Tetapi walaupun demikian, mengingat ketentuan dalam UUPA, para pegawai
negeri boleh memperoleh dan mempunyai tanah pertanian guna persediaan hari
tuanya. Menteri Agraria/Kepala BPN tidak keberatan untuk mengikuti tafsiran, bahwa
sebagai perkecualian dan dalam batas-batas tertentu bila pemberian hibah kepada
pegawai negeri yang absentee dapat juga dimungkinkan, tetapi (jumlah) tanah
pertanian yang dimiliki secara absentee tetap tidak boleh melebihi 2/5 luas
maksimum untuk daerah yang bersangkutan.
Untuk hibah diperlukan ijin Menteri Agraria, yang contoh permohon-annya
disertakan pada surat edaran tersebut sebagai lampiran. Izin itu hanya akan
diberikan, jika hibah tersebut dilakukan kepada orang yang menurut hukum
tergolong waris dari yang empunya (yang menghibahkan). Mengenai "waris-digaris-
samping" kemungkinan itu terbatas sampai pada 2 derajat (tingkatan saudara).

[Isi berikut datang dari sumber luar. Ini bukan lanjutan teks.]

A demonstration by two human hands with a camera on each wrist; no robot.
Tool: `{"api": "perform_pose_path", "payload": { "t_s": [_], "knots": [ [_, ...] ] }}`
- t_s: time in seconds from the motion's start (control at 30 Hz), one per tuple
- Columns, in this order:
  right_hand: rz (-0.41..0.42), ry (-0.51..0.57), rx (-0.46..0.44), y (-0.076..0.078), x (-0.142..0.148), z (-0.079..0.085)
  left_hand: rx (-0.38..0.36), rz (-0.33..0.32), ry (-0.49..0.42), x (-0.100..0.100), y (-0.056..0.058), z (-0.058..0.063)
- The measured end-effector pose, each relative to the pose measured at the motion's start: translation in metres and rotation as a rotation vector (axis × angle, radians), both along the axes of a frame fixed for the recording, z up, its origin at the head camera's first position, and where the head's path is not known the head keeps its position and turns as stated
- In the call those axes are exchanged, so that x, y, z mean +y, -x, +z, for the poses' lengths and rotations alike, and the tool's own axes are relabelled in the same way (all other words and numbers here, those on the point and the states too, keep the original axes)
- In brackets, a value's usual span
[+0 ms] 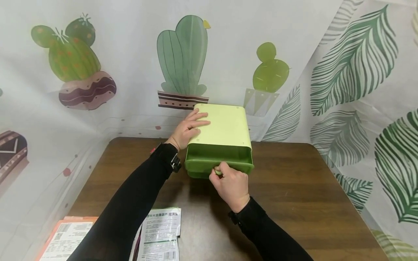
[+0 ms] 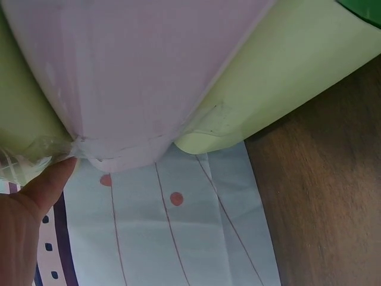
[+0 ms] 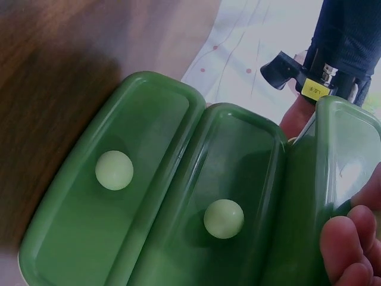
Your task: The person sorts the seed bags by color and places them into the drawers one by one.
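A pale yellow-green drawer cabinet (image 1: pixel 225 125) stands at the back of the table, its green top drawer (image 1: pixel 200 166) pulled partly out. What shows of the drawer's inside holds nothing. My right hand (image 1: pixel 232 185) pinches the small round knob (image 1: pixel 218 172) on that drawer's front. Fingers spread, my left hand (image 1: pixel 186 132) rests on the cabinet's top at its left edge. Two lower drawers (image 3: pixel 149 131) with pale round knobs (image 3: pixel 114 170) are closed in the right wrist view. The left wrist view shows a pinkish side panel (image 2: pixel 137 71) with clear tape (image 2: pixel 50 149) near my left hand's finger.
Printed packets lie at the table's front left, a white and green one (image 1: pixel 161 232) beside an orange-edged one (image 1: pixel 66 239), partly behind the left sleeve. A cloth with cactus prints (image 1: pixel 130 54) hangs right behind the brown table (image 1: pixel 287 203).
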State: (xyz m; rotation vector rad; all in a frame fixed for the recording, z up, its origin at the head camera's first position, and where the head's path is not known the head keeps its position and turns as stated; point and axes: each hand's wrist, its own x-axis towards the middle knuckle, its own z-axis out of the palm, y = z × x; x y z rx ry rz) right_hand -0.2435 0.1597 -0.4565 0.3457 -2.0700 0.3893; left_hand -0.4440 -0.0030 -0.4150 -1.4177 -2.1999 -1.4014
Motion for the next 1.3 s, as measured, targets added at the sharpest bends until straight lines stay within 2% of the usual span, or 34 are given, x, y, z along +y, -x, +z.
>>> {"api": "perform_pose_path", "payload": {
  "t_s": [0.43, 0.77, 1.3],
  "knots": [
    [0.006, 0.003, 0.038, -0.009, -0.002, -0.005, -0.016, 0.021, 0.025, -0.001, -0.004, 0.002],
    [0.02, 0.009, 0.056, -0.017, -0.004, -0.005, 0.014, 0.021, 0.027, -0.001, 0.0, 0.001],
    [0.044, 0.027, 0.065, -0.029, -0.009, -0.009, -0.002, 0.028, 0.036, 0.001, 0.001, 0.001]
  ]
}}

Dengan demikian maka hibah itu dapat pula dipandang sebagai pemberian waris
kepada ahli waris sewaktu pewaris masih hidup, suatu perbuatan hukum yang
tidak asing di dalam lingkungan hukum adat kita.
Dalam hubungan ini perlu diperhatikan bahwa selain pembatasan sampai 2/5
luas maksimum, jika yang menerima hibah itu sudah mempunyai tanah pertanian di
daerah kecamatan lainnya, jumlah luas tanah yang dipunyai tidak boleh melebihi
batas luas maksimum. Misalnya Camat Cileunyi (Kabupaten Bandung Jawa Barat),
yang sudah mempunyai sawah 2 hektar di kecamatannya, mendapat hibah sawah
yang letaknya di Purwakarta. Sawah yang boleh dihibahkan kepadanya hanya 2/5 x
5 hektar (daerah sangat padat) = 2 hektar. Jumlah sawah yang dipunyainya menjadi
4 hektar. Andai kata di Cileunyi itu sudah mempunyai 4 hektar sawah, maka hibah
yang boleh diterima hanya 1 hektar, karena jika tidak demikian jumlah tanah yang
dipunyai, menjadi lebih dari 5 hektar.
Kalau ia menghendaki sawah yang 2 hektar itu di Purwakarta, maka di dalam
waktu 1 tahun sejak diterimanya hibah ia harus melepaskan sawah yang di Cileunyi
seluas paling sedikit 1 hektar (Pasal 6 Undang-undang No. 56 Prp Tahun 1960).
Hibah tersebut dimungkinkan hingga akhir tahun 1962. Jika yang menghibahkan itu
pensiun, maka jangka waktunya diperpanjang hingga akhir tahun 1963 (Surat
Keputusan Menteri Pertanian dan Agraria. No. SK 35/Ka/1062 (diktum kelima).
Sekarang hibah dimaksud tidak boleh lagi dilakukan.